- Instructions to follow -
The whole listing is to be repeated exactly. Add nothing.

---+---

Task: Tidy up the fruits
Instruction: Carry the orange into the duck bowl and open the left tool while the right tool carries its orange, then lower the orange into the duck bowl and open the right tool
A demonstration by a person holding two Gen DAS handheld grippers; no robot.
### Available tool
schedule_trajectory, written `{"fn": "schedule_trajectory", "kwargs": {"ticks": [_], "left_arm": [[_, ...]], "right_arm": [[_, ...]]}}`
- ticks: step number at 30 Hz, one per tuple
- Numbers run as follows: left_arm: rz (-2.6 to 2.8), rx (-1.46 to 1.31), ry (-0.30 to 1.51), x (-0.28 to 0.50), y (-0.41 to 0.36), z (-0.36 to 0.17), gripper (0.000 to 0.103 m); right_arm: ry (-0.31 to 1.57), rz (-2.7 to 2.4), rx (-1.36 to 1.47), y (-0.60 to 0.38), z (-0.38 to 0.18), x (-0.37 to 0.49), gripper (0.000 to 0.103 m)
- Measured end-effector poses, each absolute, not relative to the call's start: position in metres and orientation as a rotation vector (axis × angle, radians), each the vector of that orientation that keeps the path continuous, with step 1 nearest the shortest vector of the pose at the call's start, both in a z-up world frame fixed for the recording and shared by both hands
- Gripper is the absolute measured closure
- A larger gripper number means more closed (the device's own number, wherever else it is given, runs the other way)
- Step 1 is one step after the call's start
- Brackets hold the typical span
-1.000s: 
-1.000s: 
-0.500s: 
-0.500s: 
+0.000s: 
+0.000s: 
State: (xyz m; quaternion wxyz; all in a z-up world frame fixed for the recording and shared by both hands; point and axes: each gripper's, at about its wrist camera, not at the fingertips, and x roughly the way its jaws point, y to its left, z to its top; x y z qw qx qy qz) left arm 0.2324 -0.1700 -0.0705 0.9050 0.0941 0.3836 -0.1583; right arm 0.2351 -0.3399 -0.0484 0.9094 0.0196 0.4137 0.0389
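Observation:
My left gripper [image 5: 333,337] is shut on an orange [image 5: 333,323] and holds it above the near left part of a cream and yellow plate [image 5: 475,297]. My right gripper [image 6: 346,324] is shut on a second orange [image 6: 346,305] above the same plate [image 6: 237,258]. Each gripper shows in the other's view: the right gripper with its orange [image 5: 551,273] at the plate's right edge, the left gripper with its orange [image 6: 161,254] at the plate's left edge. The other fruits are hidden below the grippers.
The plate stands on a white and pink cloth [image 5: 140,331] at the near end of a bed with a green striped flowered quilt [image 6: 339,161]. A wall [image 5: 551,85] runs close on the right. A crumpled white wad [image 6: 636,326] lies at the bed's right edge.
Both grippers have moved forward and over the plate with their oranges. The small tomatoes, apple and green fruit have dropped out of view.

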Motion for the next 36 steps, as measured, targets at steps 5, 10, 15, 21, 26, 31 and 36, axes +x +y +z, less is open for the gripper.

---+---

- Completed task -
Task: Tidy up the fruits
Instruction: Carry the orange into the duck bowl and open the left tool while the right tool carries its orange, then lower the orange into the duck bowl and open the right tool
A demonstration by a person holding two Gen DAS handheld grippers; no robot.
### Available tool
schedule_trajectory, written `{"fn": "schedule_trajectory", "kwargs": {"ticks": [_], "left_arm": [[_, ...]], "right_arm": [[_, ...]]}}`
- ticks: step number at 30 Hz, one per tuple
- Numbers run as follows: left_arm: rz (-2.6 to 2.8), rx (-1.46 to 1.31), ry (-0.30 to 1.51), x (-0.28 to 0.50), y (-0.41 to 0.36), z (-0.36 to 0.17), gripper (0.000 to 0.103 m); right_arm: ry (-0.31 to 1.57), rz (-2.7 to 2.4), rx (-1.36 to 1.47), y (-0.60 to 0.38), z (-0.38 to 0.18), x (-0.37 to 0.49), gripper (0.000 to 0.103 m)
- Measured end-effector poses, each absolute, not relative to the call's start: position in metres and orientation as a rotation vector (axis × angle, radians), each the vector of that orientation that keeps the path continuous, with step 1 nearest the shortest vector of the pose at the call's start, both in a z-up world frame fixed for the recording and shared by both hands
- Gripper is the absolute measured closure
- A larger gripper number means more closed (the device's own number, wherever else it is given, runs the other way)
- Step 1 is one step after the call's start
- Brackets hold the typical span
-1.000s: 
-1.000s: 
-0.500s: 
-0.500s: 
+0.000s: 
+0.000s: 
State: (xyz m; quaternion wxyz; all in a z-up world frame fixed for the recording and shared by both hands; point and axes: each gripper's, at about its wrist camera, not at the fingertips, and x roughly the way its jaws point, y to its left, z to its top; x y z qw qx qy qz) left arm 0.2324 -0.1700 -0.0705 0.9050 0.0941 0.3836 -0.1583; right arm 0.2351 -0.3399 -0.0484 0.9094 0.0196 0.4137 0.0389
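Observation:
My left gripper [image 5: 333,337] is shut on an orange [image 5: 333,323] and holds it above the near left part of a cream and yellow plate [image 5: 475,297]. My right gripper [image 6: 346,324] is shut on a second orange [image 6: 346,305] above the same plate [image 6: 237,258]. Each gripper shows in the other's view: the right gripper with its orange [image 5: 551,273] at the plate's right edge, the left gripper with its orange [image 6: 161,254] at the plate's left edge. The other fruits are hidden below the grippers.
The plate stands on a white and pink cloth [image 5: 140,331] at the near end of a bed with a green striped flowered quilt [image 6: 339,161]. A wall [image 5: 551,85] runs close on the right. A crumpled white wad [image 6: 636,326] lies at the bed's right edge.
Both grippers have moved forward and over the plate with their oranges. The small tomatoes, apple and green fruit have dropped out of view.
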
Motion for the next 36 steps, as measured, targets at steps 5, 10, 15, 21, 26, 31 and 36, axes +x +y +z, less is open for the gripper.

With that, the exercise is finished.